ABOUT THIS TASK. Print the whole listing exactly.
******
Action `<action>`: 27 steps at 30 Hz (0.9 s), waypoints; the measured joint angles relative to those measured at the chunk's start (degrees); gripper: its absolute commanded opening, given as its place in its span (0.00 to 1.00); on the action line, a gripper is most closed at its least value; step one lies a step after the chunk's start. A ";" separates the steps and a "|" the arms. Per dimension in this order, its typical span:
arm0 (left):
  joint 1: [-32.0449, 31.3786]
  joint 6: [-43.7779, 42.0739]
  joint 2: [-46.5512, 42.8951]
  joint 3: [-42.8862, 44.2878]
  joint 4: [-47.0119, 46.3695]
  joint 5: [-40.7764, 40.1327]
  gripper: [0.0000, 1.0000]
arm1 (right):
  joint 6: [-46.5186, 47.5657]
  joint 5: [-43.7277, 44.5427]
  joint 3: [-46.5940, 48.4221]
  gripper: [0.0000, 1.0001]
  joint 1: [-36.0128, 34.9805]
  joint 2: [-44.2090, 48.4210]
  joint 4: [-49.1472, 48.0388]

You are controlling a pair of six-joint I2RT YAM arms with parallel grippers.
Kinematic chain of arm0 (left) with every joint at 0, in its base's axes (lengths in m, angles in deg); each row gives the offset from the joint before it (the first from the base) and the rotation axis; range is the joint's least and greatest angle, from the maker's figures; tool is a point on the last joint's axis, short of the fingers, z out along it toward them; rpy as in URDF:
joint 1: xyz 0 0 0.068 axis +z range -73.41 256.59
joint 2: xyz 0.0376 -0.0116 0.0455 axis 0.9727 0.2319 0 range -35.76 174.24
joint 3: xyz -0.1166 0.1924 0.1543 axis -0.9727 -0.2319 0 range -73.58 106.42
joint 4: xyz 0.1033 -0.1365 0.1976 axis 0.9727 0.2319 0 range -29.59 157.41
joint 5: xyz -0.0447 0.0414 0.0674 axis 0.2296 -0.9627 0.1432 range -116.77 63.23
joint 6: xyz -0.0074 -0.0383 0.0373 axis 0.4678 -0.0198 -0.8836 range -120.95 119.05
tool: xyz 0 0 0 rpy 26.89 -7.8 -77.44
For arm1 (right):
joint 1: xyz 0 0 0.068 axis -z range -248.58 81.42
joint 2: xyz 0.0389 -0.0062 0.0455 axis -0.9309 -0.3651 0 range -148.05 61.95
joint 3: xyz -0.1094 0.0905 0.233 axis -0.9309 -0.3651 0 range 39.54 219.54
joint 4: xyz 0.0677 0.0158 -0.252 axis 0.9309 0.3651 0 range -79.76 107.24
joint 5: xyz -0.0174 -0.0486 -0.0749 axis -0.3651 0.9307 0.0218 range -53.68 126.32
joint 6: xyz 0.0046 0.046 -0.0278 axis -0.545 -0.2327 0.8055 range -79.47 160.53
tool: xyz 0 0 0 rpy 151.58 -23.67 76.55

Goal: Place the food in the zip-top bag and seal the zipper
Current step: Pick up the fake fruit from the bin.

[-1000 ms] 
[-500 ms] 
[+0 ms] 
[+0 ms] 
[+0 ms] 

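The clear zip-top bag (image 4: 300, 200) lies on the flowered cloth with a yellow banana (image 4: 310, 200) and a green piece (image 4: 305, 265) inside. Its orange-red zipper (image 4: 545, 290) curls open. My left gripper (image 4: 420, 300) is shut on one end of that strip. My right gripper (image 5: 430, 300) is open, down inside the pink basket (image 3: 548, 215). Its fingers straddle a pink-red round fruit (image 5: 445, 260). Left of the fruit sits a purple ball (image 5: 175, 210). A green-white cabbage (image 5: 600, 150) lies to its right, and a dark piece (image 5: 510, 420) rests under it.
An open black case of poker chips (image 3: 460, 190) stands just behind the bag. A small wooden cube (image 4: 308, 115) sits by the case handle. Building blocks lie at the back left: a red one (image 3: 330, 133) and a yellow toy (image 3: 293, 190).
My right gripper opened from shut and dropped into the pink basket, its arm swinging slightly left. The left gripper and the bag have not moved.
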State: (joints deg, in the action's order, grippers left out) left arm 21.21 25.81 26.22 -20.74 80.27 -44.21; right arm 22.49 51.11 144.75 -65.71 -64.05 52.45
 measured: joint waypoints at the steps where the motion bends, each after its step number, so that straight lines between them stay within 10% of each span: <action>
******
ANSWER TO THIS TASK.
Action `<action>`: 27 steps at 30 Hz (0.9 s), waypoints; the measured joint angles relative to those measured at the chunk's start (degrees); gripper: its absolute commanded opening, given as its place in its span (0.00 to 1.00); on the action line, a gripper is most closed at its least value; step one lies a step after the chunk's start. A ";" separates the steps and a "|" the arms. Per dimension in this order, its typical span:
arm0 (left):
  joint 1: [-32.0449, 31.3786]
  joint 6: [-43.7779, 42.0739]
  joint 2: [-46.5512, 42.8951]
  joint 3: [-42.8862, 44.2878]
  joint 4: [-47.0119, 46.3695]
  joint 5: [-40.7764, 40.1327]
  gripper: [0.0000, 1.0000]
arm1 (right):
  joint 6: [-46.5186, 47.5657]
  joint 5: [-43.7277, 44.5427]
  joint 3: [-46.5940, 48.4221]
  gripper: [0.0000, 1.0001]
  joint 1: [-36.0128, 34.9805]
  joint 2: [-44.2090, 48.4210]
  joint 4: [-49.1472, 48.0388]

You are controlling a pair of six-joint I2RT YAM arms with parallel grippers.
Kinematic chain of arm0 (left) with every joint at 0, in its base's axes (lengths in m, angles in deg); each row gives the offset from the joint before it (the first from the base) and the rotation axis; range is the joint's least and greatest angle, from the maker's figures; tool is a point on the last joint's axis, short of the fingers, z out along it toward them; rpy as in URDF:
joint 1: xyz 0 0 0.068 axis +z range -73.41 256.59
joint 2: xyz 0.0376 -0.0116 0.0455 axis 0.9727 0.2319 0 range -35.76 174.24
joint 3: xyz -0.1166 0.1924 0.1543 axis -0.9727 -0.2319 0 range -73.58 106.42
joint 4: xyz 0.1033 -0.1365 0.1976 axis 0.9727 0.2319 0 range -29.59 157.41
joint 5: xyz -0.0447 0.0414 0.0674 axis 0.2296 -0.9627 0.1432 range -116.77 63.23
joint 6: xyz -0.0074 -0.0383 0.0373 axis 0.4678 -0.0198 -0.8836 range -120.95 119.05
tool: xyz 0 0 0 rpy 26.89 -7.8 -77.44
For arm1 (right):
joint 1: xyz 0 0 0.068 axis -z range -248.58 81.42
joint 2: xyz 0.0389 -0.0062 0.0455 axis -0.9309 -0.3651 0 range -148.05 61.95
joint 3: xyz -0.1094 0.0905 0.233 axis -0.9309 -0.3651 0 range 39.54 219.54
joint 4: xyz 0.0677 0.0158 -0.252 axis 0.9309 0.3651 0 range -79.76 107.24
joint 5: xyz -0.0174 -0.0486 -0.0749 axis -0.3651 0.9307 0.0218 range -53.68 126.32
joint 6: xyz 0.0046 0.046 -0.0278 axis -0.545 -0.2327 0.8055 range -79.47 160.53
tool: xyz 0 0 0 rpy 151.58 -23.67 76.55

Goal: Place the food in the zip-top bag and seal the zipper
Current step: Pick up the fake fruit from the bin.

[-1000 ms] 
[-500 ms] 
[+0 ms] 
[+0 ms] 
[+0 ms] 

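The clear zip-top bag (image 4: 300, 200) lies on the flowered cloth with a yellow banana (image 4: 310, 200) and a green piece (image 4: 305, 265) inside. Its orange-red zipper (image 4: 545, 290) curls open. My left gripper (image 4: 420, 300) is shut on one end of that strip. My right gripper (image 5: 430, 300) is open, down inside the pink basket (image 3: 548, 215). Its fingers straddle a pink-red round fruit (image 5: 445, 260). Left of the fruit sits a purple ball (image 5: 175, 210). A green-white cabbage (image 5: 600, 150) lies to its right, and a dark piece (image 5: 510, 420) rests under it.
An open black case of poker chips (image 3: 460, 190) stands just behind the bag. A small wooden cube (image 4: 308, 115) sits by the case handle. Building blocks lie at the back left: a red one (image 3: 330, 133) and a yellow toy (image 3: 293, 190).
My right gripper opened from shut and dropped into the pink basket, its arm swinging slightly left. The left gripper and the bag have not moved.
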State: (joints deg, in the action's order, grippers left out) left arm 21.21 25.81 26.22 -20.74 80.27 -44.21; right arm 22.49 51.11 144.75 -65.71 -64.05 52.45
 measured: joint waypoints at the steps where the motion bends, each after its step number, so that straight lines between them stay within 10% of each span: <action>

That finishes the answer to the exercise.